Instructions for working with XML sitemaps
In order for the site pages and the content to be ranked (displayed at the request of users), they must be indexed by the search engine robot. When a resource has a sitemap, it's easier for Google to discover page addresses.
What is a sitemap
A sitemap is a file containing a list of the URLs of all the pages of a resource that need to be indexed. It is located in the root folder and in most cases is called XML sitemap.
The structure of the site resembles the structure of a book with sections, subsections and pages. When a reader needs to find something in a textbook or encyclopedia, he first looks at the content table and finds the right page. An XML sitemap acts as the content table of a website, helping search engine crawlers discover pages.
How to view the sitemap
The content of the site map is available not only to robots, but also to site visitors. Since the list of URLs is usually placed in the folder with server files, the sitemap address consists of two elements, the name of the site and the name of the map.

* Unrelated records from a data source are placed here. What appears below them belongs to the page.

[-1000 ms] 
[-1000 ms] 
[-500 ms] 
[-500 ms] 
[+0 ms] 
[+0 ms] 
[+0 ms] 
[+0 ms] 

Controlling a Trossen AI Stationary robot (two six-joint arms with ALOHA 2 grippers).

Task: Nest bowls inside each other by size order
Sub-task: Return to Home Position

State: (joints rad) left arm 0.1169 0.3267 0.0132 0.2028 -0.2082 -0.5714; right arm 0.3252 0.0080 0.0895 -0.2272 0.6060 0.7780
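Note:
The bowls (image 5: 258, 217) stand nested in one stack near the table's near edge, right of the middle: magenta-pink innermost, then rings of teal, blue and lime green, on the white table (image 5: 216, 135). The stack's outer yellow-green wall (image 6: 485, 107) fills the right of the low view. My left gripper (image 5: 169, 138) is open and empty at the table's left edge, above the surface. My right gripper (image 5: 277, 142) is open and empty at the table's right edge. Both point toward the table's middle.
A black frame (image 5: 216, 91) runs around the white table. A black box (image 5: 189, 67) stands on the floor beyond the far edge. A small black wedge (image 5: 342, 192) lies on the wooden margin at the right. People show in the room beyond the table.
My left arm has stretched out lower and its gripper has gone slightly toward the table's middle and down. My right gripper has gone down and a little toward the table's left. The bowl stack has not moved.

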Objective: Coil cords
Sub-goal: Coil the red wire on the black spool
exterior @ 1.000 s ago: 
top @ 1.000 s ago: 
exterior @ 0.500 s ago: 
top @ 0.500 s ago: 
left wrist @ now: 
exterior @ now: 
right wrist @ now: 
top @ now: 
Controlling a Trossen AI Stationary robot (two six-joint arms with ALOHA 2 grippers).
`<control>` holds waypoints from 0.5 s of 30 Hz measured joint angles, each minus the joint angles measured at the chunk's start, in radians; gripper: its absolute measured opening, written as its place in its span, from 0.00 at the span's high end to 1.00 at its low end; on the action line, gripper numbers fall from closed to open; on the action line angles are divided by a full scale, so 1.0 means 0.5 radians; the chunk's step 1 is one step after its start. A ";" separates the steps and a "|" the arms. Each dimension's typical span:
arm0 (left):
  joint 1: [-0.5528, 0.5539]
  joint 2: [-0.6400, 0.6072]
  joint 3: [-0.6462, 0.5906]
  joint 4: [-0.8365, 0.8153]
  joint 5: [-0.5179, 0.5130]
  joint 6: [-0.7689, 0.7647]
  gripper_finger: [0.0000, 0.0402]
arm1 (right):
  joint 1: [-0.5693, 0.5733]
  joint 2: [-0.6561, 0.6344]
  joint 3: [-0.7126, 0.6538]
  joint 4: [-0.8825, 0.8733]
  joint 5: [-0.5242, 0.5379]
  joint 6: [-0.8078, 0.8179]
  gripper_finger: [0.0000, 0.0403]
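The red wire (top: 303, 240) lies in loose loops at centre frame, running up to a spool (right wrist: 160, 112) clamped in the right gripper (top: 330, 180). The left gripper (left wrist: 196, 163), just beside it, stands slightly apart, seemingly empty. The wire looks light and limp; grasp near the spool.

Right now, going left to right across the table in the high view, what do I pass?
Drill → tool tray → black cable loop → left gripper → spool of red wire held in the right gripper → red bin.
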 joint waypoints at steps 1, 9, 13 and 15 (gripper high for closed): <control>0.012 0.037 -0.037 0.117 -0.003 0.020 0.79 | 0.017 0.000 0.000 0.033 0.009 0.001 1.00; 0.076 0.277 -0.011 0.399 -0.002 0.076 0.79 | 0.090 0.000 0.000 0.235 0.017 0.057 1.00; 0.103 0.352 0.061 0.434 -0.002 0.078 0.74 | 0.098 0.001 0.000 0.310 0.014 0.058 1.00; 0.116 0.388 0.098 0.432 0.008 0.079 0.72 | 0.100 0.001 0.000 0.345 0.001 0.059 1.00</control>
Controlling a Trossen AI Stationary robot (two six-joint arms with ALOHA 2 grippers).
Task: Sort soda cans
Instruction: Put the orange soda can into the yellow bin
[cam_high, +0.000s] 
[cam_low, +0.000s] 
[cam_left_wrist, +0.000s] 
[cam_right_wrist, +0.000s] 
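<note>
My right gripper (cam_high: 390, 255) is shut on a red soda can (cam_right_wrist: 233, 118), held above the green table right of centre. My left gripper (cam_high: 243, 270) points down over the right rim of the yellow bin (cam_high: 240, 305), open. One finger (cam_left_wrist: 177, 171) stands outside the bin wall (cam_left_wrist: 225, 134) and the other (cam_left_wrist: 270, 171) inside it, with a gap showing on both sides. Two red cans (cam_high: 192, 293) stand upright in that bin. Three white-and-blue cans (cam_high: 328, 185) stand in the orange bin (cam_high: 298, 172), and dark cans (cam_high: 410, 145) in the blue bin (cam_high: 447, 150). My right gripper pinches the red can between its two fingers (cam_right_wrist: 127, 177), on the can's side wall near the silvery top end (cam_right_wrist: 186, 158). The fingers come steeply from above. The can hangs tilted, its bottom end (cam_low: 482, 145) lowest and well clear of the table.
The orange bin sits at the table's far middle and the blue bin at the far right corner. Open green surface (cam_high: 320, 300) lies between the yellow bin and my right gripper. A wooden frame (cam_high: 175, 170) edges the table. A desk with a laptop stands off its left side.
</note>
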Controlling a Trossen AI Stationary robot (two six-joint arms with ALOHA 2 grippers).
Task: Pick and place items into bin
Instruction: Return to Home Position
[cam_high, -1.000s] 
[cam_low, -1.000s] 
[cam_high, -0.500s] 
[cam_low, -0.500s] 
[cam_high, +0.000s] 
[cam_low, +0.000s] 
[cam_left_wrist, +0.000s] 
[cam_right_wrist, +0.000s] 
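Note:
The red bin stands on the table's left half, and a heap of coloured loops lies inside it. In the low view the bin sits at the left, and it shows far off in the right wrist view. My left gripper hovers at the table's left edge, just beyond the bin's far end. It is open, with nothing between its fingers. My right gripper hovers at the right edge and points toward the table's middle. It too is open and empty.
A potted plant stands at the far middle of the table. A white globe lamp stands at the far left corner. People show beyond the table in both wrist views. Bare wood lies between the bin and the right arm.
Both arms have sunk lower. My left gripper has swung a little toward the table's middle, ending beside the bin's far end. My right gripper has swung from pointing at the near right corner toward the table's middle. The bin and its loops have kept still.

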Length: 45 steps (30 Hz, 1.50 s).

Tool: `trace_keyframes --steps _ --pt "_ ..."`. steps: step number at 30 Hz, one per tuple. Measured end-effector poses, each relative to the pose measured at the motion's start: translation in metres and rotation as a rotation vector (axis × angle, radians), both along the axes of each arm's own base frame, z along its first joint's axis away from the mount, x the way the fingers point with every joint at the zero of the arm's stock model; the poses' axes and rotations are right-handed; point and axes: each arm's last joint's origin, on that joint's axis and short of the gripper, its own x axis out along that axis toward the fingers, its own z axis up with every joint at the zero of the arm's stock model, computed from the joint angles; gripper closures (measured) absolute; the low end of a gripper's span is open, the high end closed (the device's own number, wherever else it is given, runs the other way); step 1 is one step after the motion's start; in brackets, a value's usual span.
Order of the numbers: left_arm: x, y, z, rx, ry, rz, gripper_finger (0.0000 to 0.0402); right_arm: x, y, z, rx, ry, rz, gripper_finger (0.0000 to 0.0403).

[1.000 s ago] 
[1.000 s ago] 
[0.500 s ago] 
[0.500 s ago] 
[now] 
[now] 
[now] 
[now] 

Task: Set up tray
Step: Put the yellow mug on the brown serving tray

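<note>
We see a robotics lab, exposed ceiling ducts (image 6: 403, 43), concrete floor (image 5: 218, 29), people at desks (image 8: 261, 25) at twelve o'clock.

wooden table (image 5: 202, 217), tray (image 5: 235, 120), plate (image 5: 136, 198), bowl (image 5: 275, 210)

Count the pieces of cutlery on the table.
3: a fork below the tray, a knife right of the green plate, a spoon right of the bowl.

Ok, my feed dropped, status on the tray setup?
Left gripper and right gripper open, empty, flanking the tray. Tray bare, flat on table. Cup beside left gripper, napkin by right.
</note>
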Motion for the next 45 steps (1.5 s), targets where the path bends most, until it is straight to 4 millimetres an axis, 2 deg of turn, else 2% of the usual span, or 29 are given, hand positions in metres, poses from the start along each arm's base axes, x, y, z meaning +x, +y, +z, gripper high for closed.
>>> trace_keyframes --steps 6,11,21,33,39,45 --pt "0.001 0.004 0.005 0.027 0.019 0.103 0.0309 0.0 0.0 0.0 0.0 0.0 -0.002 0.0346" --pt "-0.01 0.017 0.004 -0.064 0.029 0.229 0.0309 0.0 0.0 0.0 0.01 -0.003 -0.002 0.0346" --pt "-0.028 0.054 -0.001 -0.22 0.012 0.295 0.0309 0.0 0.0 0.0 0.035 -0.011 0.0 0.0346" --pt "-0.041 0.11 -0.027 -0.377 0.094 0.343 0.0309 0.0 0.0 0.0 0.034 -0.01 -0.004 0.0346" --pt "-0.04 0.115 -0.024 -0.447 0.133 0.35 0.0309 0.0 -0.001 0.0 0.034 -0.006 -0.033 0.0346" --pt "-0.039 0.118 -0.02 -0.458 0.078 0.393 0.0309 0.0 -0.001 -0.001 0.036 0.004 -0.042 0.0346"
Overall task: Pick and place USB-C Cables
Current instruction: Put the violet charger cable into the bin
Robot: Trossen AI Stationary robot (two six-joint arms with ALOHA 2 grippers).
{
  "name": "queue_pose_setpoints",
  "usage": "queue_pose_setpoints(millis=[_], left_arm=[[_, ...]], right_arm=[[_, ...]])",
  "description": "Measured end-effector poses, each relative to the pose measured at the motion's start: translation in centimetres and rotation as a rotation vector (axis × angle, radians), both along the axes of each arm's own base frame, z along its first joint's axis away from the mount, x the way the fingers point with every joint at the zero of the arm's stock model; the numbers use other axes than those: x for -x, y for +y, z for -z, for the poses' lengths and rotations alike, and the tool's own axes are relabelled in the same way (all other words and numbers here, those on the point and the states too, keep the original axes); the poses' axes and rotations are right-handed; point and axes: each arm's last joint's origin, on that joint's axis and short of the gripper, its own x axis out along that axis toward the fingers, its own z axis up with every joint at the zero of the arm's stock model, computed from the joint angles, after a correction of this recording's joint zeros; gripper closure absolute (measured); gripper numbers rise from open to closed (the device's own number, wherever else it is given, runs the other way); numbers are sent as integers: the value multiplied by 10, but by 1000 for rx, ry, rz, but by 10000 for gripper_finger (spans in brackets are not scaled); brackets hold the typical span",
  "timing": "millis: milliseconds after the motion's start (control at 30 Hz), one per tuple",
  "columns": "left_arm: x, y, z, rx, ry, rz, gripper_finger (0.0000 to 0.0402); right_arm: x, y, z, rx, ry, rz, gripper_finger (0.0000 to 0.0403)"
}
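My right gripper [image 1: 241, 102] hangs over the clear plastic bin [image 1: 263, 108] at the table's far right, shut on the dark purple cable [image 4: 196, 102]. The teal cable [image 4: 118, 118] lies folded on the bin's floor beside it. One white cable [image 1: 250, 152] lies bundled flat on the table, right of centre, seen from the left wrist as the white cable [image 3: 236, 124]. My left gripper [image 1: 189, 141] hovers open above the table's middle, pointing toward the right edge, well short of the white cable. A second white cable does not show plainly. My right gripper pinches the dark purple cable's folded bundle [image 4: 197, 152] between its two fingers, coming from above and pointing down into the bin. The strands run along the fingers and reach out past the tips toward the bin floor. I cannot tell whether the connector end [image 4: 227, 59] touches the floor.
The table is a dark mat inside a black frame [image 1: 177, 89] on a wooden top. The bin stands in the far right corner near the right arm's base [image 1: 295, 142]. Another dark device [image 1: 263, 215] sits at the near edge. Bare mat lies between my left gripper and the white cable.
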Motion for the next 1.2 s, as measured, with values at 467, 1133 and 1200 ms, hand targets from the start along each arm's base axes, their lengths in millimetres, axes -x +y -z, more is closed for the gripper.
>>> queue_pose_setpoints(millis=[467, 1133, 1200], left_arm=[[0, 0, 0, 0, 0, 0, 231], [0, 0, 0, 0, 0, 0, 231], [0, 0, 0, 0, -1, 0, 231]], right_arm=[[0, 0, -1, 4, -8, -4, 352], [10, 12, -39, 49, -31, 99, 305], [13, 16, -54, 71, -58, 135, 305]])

How to view a map of someone else's site? Let's take Apple's website as an example and add /sitemap.xml to the domain name in the address bar.
What is a sitemap used for?
The main role of the sitemap is to navigate the robot and direct it to important URLs so that they get into the search engine index. It is important to note that the presence of a map does not guarantee page indexing. Also, search engines can find a URL without a map, for example, if a link leads to it from another web page. At the same time, Google recommends adding a list of addresses for indexing to your site.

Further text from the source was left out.